● **EXERCISE DETAILS**:
No pictures go into the copy. Write out every line below exactly.

◇ ◇ ◇ ◇ ◇ ◇ ◇

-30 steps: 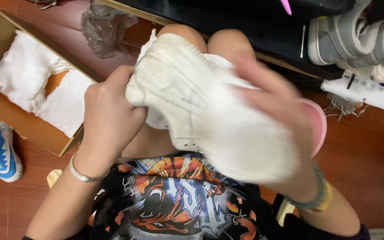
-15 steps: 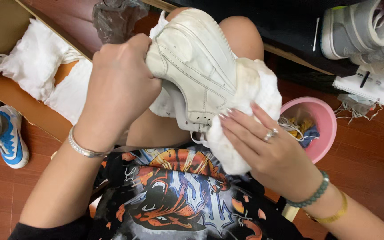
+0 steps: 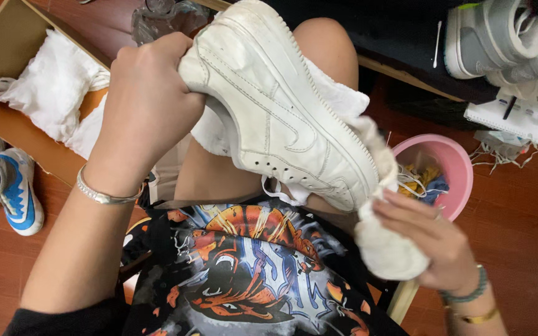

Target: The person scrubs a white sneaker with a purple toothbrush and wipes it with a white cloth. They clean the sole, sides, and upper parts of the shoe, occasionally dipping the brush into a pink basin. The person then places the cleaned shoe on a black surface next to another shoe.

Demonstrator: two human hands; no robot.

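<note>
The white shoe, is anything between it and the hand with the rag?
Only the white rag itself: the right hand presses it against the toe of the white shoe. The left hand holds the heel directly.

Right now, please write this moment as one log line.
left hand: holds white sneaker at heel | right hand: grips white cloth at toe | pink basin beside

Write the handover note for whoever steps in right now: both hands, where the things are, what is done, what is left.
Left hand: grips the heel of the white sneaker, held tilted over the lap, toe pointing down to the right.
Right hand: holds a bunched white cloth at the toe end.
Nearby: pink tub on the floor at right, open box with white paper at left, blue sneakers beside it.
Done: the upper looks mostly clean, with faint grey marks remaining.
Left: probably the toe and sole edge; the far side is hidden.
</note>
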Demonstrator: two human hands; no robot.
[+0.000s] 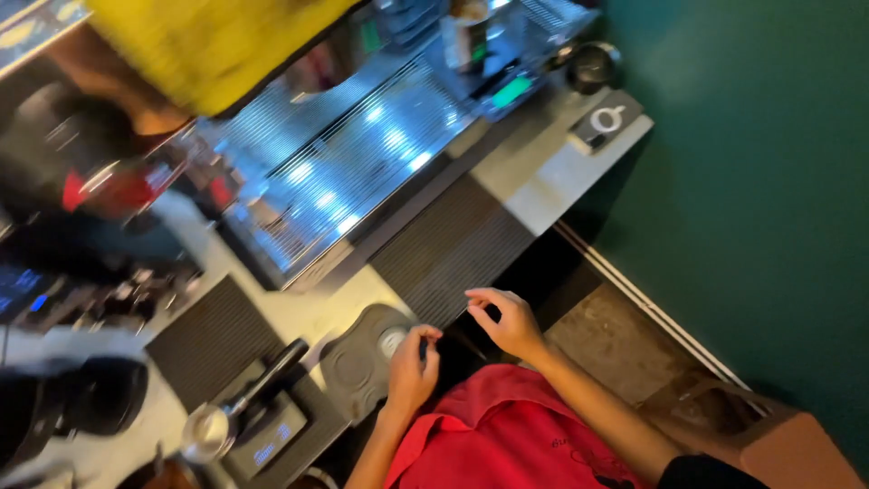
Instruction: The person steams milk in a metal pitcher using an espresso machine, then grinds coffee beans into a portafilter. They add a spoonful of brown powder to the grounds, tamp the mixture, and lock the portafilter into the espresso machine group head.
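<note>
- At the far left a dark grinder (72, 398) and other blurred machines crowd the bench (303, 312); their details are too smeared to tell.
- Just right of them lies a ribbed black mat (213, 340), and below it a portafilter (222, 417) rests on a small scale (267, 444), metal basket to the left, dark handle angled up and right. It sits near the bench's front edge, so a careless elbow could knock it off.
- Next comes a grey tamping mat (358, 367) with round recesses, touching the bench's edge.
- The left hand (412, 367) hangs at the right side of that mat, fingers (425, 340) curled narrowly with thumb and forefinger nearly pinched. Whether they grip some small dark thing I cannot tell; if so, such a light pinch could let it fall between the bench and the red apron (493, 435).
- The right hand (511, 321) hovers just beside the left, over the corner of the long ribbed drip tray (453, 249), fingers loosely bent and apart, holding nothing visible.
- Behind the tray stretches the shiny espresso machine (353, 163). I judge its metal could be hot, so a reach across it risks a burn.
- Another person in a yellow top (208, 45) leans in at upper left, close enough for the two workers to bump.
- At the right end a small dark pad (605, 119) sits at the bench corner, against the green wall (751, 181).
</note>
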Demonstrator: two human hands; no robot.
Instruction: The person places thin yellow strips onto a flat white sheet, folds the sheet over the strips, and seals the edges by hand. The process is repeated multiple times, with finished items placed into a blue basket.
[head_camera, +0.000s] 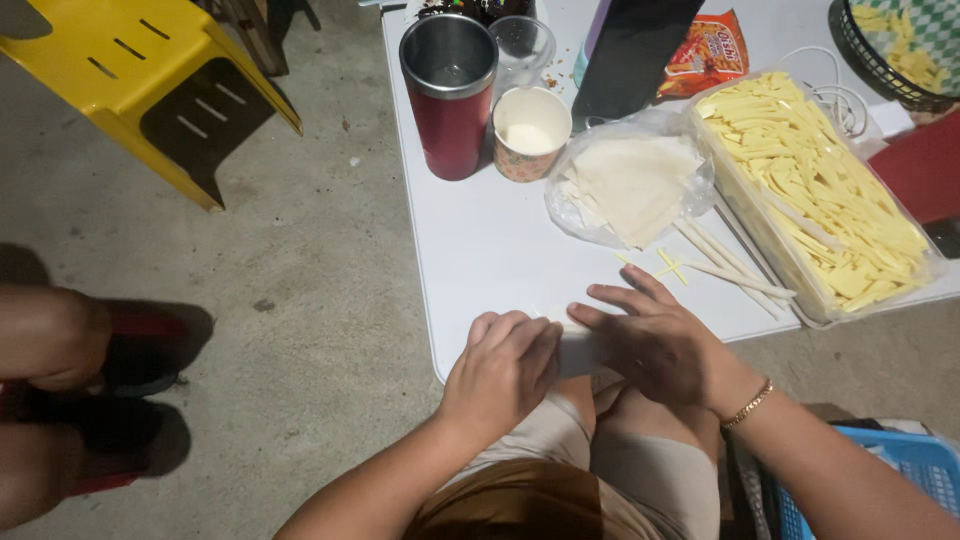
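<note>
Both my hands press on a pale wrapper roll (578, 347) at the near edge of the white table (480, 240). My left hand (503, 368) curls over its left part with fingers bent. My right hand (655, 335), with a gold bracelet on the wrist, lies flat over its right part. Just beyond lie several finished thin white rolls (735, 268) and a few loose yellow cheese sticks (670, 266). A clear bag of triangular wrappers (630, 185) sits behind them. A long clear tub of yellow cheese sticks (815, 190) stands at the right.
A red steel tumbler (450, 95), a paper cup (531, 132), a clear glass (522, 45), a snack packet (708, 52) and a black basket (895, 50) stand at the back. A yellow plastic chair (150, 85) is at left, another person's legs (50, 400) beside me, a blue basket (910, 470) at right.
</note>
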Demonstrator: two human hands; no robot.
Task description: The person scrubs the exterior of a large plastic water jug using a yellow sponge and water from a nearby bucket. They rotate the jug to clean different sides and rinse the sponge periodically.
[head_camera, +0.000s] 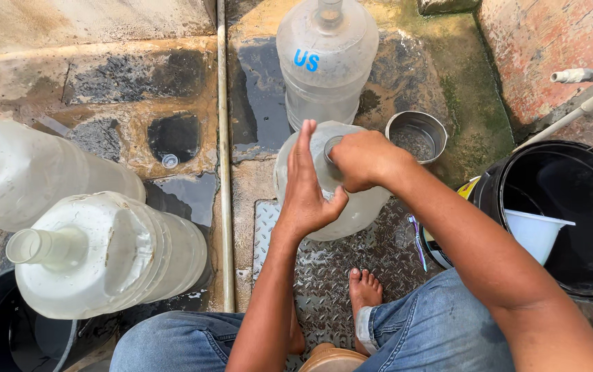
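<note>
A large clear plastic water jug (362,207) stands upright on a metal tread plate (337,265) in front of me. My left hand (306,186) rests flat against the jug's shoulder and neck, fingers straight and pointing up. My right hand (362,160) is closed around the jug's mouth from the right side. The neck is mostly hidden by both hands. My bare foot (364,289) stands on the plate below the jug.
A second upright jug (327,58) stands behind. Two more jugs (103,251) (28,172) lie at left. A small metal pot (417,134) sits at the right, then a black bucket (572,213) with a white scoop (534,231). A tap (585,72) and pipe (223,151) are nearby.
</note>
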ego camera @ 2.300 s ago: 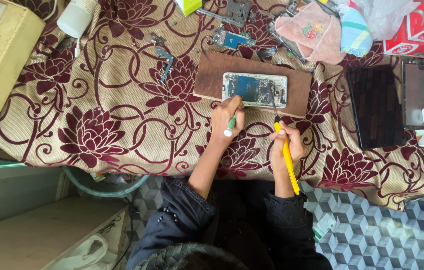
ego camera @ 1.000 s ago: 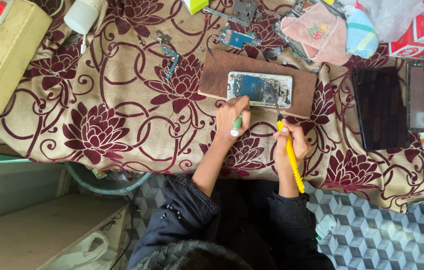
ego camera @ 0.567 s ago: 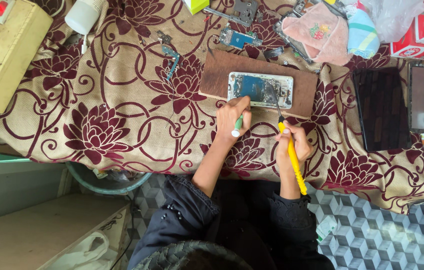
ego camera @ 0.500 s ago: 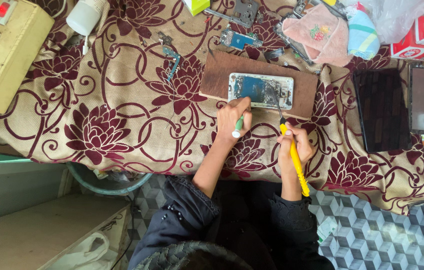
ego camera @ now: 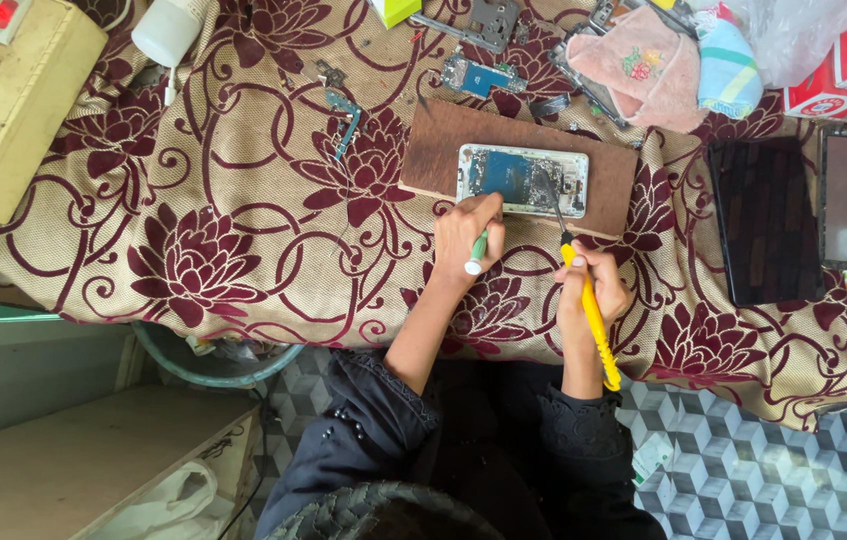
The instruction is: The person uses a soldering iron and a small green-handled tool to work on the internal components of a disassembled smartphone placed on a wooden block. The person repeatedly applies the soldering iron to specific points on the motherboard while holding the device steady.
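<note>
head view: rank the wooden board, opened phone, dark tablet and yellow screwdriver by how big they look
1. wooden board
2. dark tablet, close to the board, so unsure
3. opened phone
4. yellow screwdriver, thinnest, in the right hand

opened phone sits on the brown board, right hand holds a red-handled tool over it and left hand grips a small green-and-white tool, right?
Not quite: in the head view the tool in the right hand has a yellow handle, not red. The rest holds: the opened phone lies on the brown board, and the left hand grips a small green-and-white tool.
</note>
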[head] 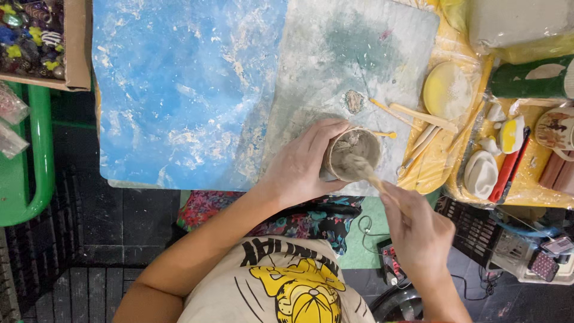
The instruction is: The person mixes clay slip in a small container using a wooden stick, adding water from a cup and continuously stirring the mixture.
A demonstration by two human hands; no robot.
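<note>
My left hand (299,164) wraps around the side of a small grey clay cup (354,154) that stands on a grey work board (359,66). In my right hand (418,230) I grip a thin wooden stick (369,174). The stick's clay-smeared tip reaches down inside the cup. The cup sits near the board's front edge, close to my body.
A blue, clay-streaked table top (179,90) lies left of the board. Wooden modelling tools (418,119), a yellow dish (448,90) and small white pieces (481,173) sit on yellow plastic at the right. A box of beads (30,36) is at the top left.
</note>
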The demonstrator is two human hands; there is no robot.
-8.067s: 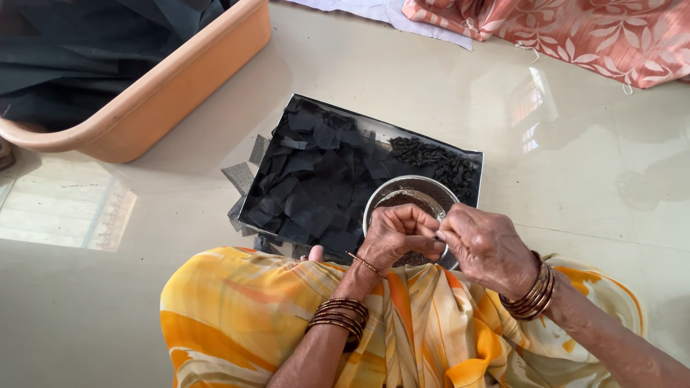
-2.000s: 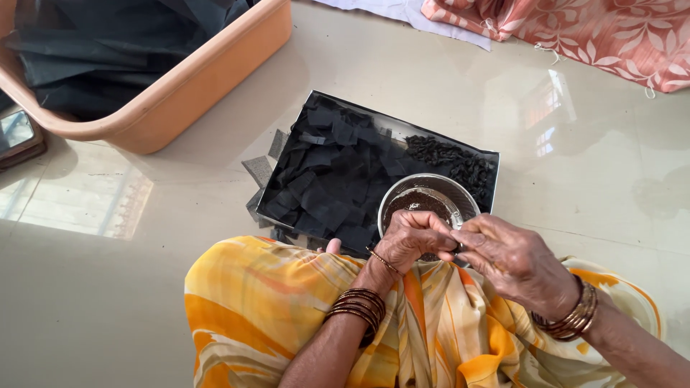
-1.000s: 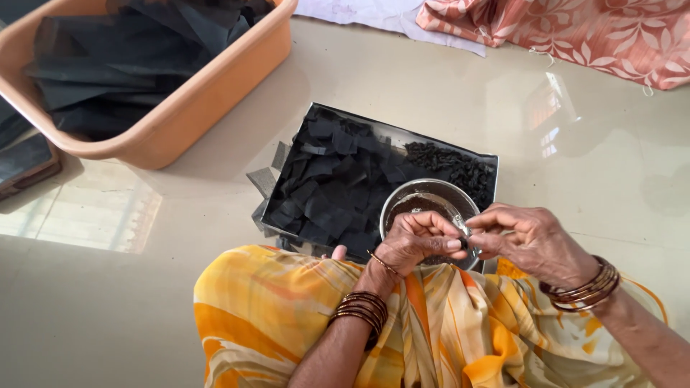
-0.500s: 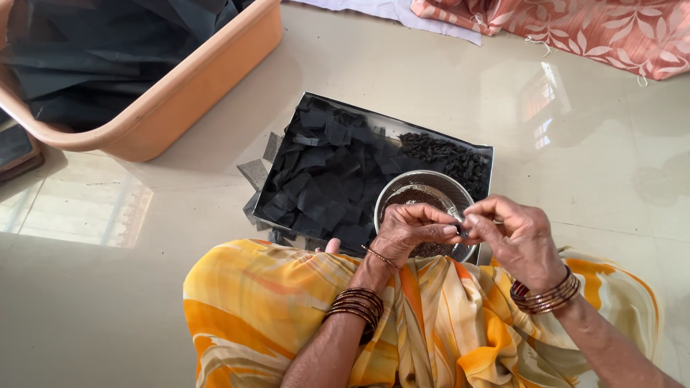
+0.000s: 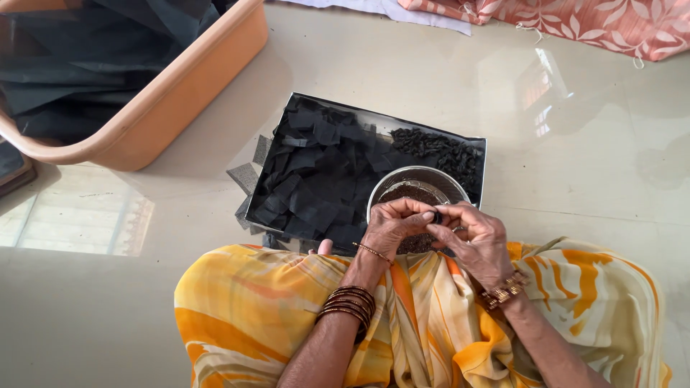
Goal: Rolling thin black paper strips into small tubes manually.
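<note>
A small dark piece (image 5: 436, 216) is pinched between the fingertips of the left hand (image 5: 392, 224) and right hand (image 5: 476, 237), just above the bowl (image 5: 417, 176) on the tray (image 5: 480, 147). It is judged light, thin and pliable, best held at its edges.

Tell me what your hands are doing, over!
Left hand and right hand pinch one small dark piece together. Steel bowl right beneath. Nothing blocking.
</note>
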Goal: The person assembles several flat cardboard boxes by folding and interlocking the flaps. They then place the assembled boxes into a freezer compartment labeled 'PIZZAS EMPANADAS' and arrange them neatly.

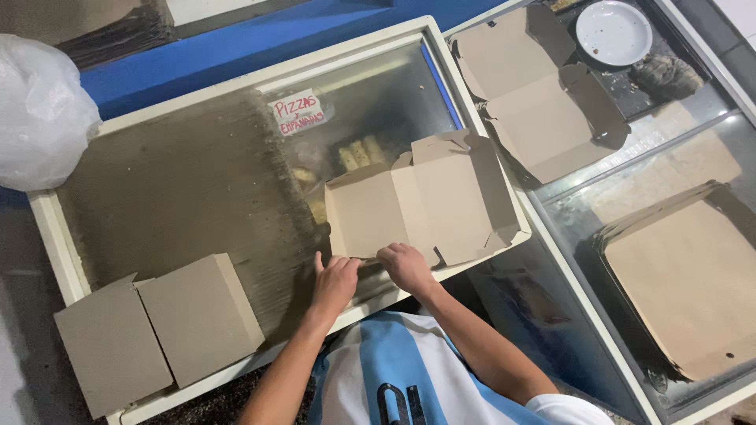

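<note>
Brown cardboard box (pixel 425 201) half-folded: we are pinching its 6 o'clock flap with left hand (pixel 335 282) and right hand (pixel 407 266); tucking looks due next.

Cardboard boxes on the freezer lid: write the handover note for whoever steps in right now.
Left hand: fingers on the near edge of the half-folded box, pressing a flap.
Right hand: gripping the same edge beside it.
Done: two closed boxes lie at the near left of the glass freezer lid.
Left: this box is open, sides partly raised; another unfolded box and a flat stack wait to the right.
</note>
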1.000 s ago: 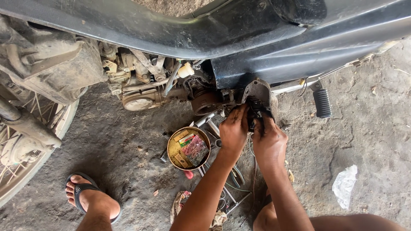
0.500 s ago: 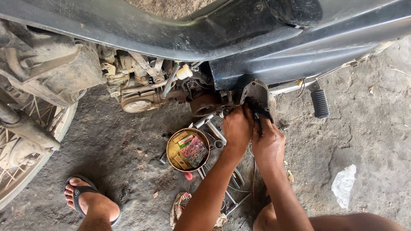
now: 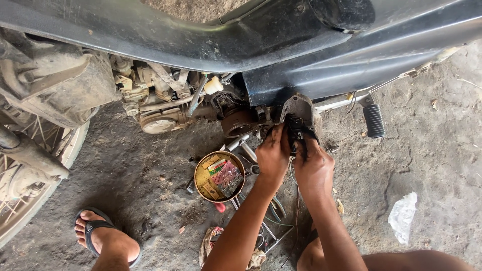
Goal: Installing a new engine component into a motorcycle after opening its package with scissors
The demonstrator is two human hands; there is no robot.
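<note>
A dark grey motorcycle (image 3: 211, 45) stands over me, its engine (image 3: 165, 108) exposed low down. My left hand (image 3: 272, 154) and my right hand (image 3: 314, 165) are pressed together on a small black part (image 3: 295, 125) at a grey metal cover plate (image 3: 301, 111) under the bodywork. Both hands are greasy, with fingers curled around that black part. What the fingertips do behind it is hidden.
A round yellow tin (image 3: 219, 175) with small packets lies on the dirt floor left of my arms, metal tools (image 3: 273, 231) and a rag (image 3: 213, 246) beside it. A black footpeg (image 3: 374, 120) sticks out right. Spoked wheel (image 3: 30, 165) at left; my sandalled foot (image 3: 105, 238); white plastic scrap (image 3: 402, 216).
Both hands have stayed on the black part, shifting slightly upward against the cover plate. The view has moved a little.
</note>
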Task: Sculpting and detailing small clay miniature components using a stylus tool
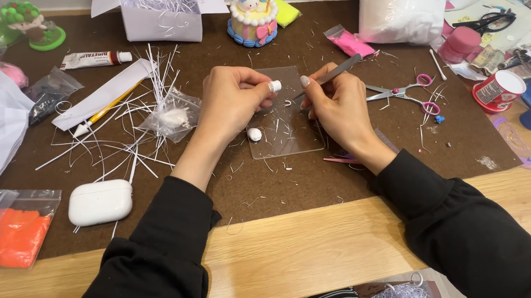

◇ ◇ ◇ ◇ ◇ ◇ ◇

● **WRITTEN RESPONSE**:
-30 steps: 
-15 steps: 
+0 steps: 

Target: The person scrubs a white sneaker with a purple toothbrush and wipes it with a white cloth. They clean the sole, sides, and upper parts of the shoe, occasionally dipping the brush into a pink basin. The person then places the cleaned shoe on a black surface next to another shoe.

Demonstrator: two human hands; no robot.

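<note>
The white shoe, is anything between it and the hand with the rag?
Only the white rag itself: the right hand presses it against the toe of the white shoe. The left hand holds the heel directly.

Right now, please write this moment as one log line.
left hand: holds white sneaker at heel | right hand: grips white cloth at toe | pink basin beside

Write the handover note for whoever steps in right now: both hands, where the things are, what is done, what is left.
Left hand: grips the heel of the white sneaker, held tilted over the lap, toe pointing down to the right.
Right hand: holds a bunched white cloth at the toe end.
Nearby: pink tub on the floor at right, open box with white paper at left, blue sneakers beside it.
Done: the upper looks mostly clean, with faint grey marks remaining.
Left: probably the toe and sole edge; the far side is hidden.
</note>
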Demonstrator: two human hands; no robot.
[+0.000s] 
Instruction: The person steams milk in a metal pitcher using an espresso machine, then grinds coffee beans into a portafilter. They add a spoonful of brown powder to the grounds, tamp the mixture, and lock the portafilter into the espresso machine group head.
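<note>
- At the far left a dark grinder (72, 398) and other blurred machines crowd the bench (303, 312); their details are too smeared to tell.
- Just right of them lies a ribbed black mat (213, 340), and below it a portafilter (222, 417) rests on a small scale (267, 444), metal basket to the left, dark handle angled up and right. It sits near the bench's front edge, so a careless elbow could knock it off.
- Next comes a grey tamping mat (358, 367) with round recesses, touching the bench's edge.
- The left hand (412, 367) hangs at the right side of that mat, fingers (425, 340) curled narrowly with thumb and forefinger nearly pinched. Whether they grip some small dark thing I cannot tell; if so, such a light pinch could let it fall between the bench and the red apron (493, 435).
- The right hand (511, 321) hovers just beside the left, over the corner of the long ribbed drip tray (453, 249), fingers loosely bent and apart, holding nothing visible.
- Behind the tray stretches the shiny espresso machine (353, 163). I judge its metal could be hot, so a reach across it risks a burn.
- Another person in a yellow top (208, 45) leans in at upper left, close enough for the two workers to bump.
- At the right end a small dark pad (605, 119) sits at the bench corner, against the green wall (751, 181).
</note>
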Demonstrator: two human hands; no robot.
Instruction: The person places thin yellow strips onto a flat white sheet, folds the sheet over the strips, and seals the edges by hand. The process is repeated multiple times, with finished items placed into a blue basket.
[head_camera, +0.000s] 
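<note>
Both my hands press on a pale wrapper roll (578, 347) at the near edge of the white table (480, 240). My left hand (503, 368) curls over its left part with fingers bent. My right hand (655, 335), with a gold bracelet on the wrist, lies flat over its right part. Just beyond lie several finished thin white rolls (735, 268) and a few loose yellow cheese sticks (670, 266). A clear bag of triangular wrappers (630, 185) sits behind them. A long clear tub of yellow cheese sticks (815, 190) stands at the right.
A red steel tumbler (450, 95), a paper cup (531, 132), a clear glass (522, 45), a snack packet (708, 52) and a black basket (895, 50) stand at the back. A yellow plastic chair (150, 85) is at left, another person's legs (50, 400) beside me, a blue basket (910, 470) at right.
</note>
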Demonstrator: two human hands; no robot.
Task description: The person scrubs the exterior of a large plastic water jug using a yellow sponge and water from a nearby bucket. They rotate the jug to clean different sides and rinse the sponge periodically.
[head_camera, +0.000s] 
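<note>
A large clear plastic water jug (362,207) stands upright on a metal tread plate (337,265) in front of me. My left hand (306,186) rests flat against the jug's shoulder and neck, fingers straight and pointing up. My right hand (362,160) is closed around the jug's mouth from the right side. The neck is mostly hidden by both hands. My bare foot (364,289) stands on the plate below the jug.
A second upright jug (327,58) stands behind. Two more jugs (103,251) (28,172) lie at left. A small metal pot (417,134) sits at the right, then a black bucket (572,213) with a white scoop (534,231). A tap (585,72) and pipe (223,151) are nearby.
</note>
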ego camera @ 2.300 s ago: 
ego camera @ 1.000 s ago: 
ego camera @ 0.567 s ago: 
ego camera @ 0.500 s ago: 
ego camera @ now: 
The instruction is: The person uses a soldering iron and a small green-handled tool to work on the internal components of a disassembled smartphone placed on a wooden block. The person repeatedly applies the soldering iron to specific points on the motherboard while holding the device steady.
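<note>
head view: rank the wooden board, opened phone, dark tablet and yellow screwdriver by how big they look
1. wooden board
2. dark tablet, close to the board, so unsure
3. opened phone
4. yellow screwdriver, thinnest, in the right hand

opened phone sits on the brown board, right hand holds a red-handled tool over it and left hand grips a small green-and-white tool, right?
Not quite: in the head view the tool in the right hand has a yellow handle, not red. The rest holds: the opened phone lies on the brown board, and the left hand grips a small green-and-white tool.
</note>
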[head] 
The instruction is: The person mixes clay slip in a small container using a wooden stick, adding water from a cup and continuously stirring the mixture.
A demonstration by two human hands; no robot.
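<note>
My left hand (299,164) wraps around the side of a small grey clay cup (354,154) that stands on a grey work board (359,66). In my right hand (418,230) I grip a thin wooden stick (369,174). The stick's clay-smeared tip reaches down inside the cup. The cup sits near the board's front edge, close to my body.
A blue, clay-streaked table top (179,90) lies left of the board. Wooden modelling tools (418,119), a yellow dish (448,90) and small white pieces (481,173) sit on yellow plastic at the right. A box of beads (30,36) is at the top left.
</note>
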The demonstrator is two human hands; there is no robot.
-8.067s: 
-2.000s: 
-1.000s: 
-0.500s: 
+0.000s: 
Goal: Rolling thin black paper strips into small tubes manually.
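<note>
A small dark piece (image 5: 436, 216) is pinched between the fingertips of the left hand (image 5: 392, 224) and right hand (image 5: 476, 237), just above the bowl (image 5: 417, 176) on the tray (image 5: 480, 147). It is judged light, thin and pliable, best held at its edges.

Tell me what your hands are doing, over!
Left hand and right hand pinch one small dark piece together. Steel bowl right beneath. Nothing blocking.
</note>
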Goal: The person assembles several flat cardboard boxes by folding and interlocking the flaps. They then place the assembled boxes into a freezer compartment labeled 'PIZZAS EMPANADAS' and arrange them neatly.


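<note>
Brown cardboard box (pixel 425 201) half-folded: we are pinching its 6 o'clock flap with left hand (pixel 335 282) and right hand (pixel 407 266); tucking looks due next.

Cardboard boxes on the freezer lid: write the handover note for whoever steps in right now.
Left hand: fingers on the near edge of the half-folded box, pressing a flap.
Right hand: gripping the same edge beside it.
Done: two closed boxes lie at the near left of the glass freezer lid.
Left: this box is open, sides partly raised; another unfolded box and a flat stack wait to the right.
</note>
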1.000 s ago: 
0.500 s ago: 
now: 
Goal: Installing a new engine component into a motorcycle after opening its package with scissors
The demonstrator is two human hands; there is no robot.
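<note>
A dark grey motorcycle (image 3: 211, 45) stands over me, its engine (image 3: 165, 108) exposed low down. My left hand (image 3: 272, 154) and my right hand (image 3: 314, 165) are pressed together on a small black part (image 3: 295, 125) at a grey metal cover plate (image 3: 301, 111) under the bodywork. Both hands are greasy, with fingers curled around that black part. What the fingertips do behind it is hidden.
A round yellow tin (image 3: 219, 175) with small packets lies on the dirt floor left of my arms, metal tools (image 3: 273, 231) and a rag (image 3: 213, 246) beside it. A black footpeg (image 3: 374, 120) sticks out right. Spoked wheel (image 3: 30, 165) at left; my sandalled foot (image 3: 105, 238); white plastic scrap (image 3: 402, 216).
Both hands have stayed on the black part, shifting slightly upward against the cover plate. The view has moved a little.
</note>
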Task: Sculpting and detailing small clay miniature components using a stylus tool

There is no more output to give.